Saturday, December 6, 2008

Probabilities and Certainties

When I was in psychology 101 at Bradley University, Dr. Smith told us about his experiment with predicting heads or tails in coin tosses. He said that he and some others took 1,000 pennies and flipped them one by one and then tallied the results. And the result was that there were 500 heads and 500 tails. I don't really remember what he was trying to teach with that anecdote, but it stuck in my memory as the gospel truth.
Fast forward to today and the problem of certainties. For example, the saying goes that the bread always falls jelly-side down. I've had occasion to test that out, and I'd say it was more like an 80% likelihood, but others would argue with me.
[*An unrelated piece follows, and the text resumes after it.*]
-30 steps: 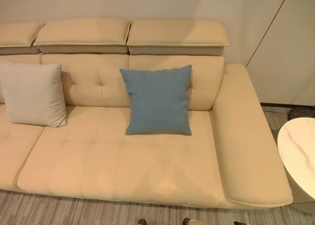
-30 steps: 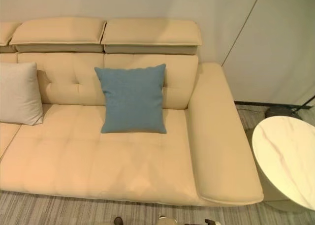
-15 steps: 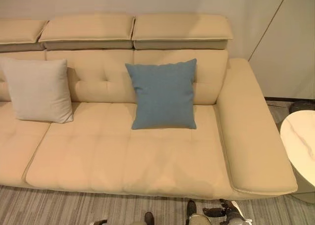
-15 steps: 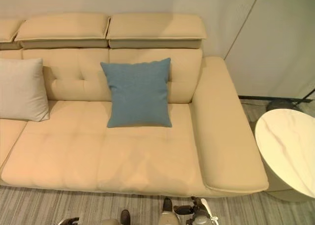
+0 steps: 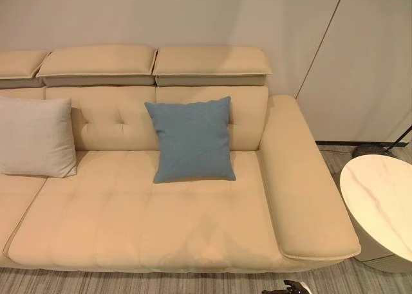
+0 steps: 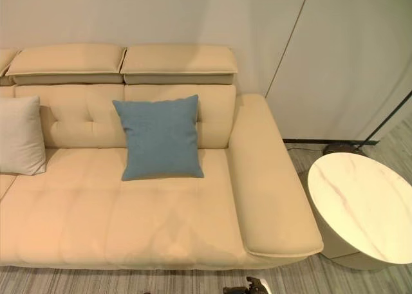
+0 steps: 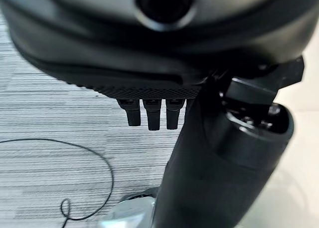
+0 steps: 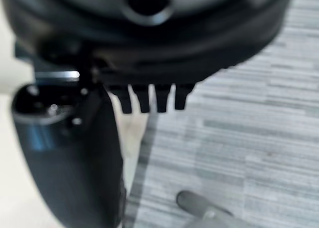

I'm not about to get 1,000 slices of jelly bread to try it out.
I do have one certainty, however. When you put your cup of coffee in the microwave and start it up, the turn table will revolve and will come to a stop with the cup on the far side of the oven. Jim and I have tested it hundreds of times, and it always works out that way!

2 comments:

Norm Deplume said...

I figure that I usually heat my coffee at multiples of 30 seconds. My microwave must take 1 minute for the turntable to revolve.


that doesn't explain why the handle is in the back when I heat the coffee for 60 seconds, though, does it?

Anonymous said...

So! Put the cup in the middle of the revolving plate and it'll wind up in the middle instead of the back. Set it with the handle to the back and it will stop with the handle in the front. Elementary, my dear Watson.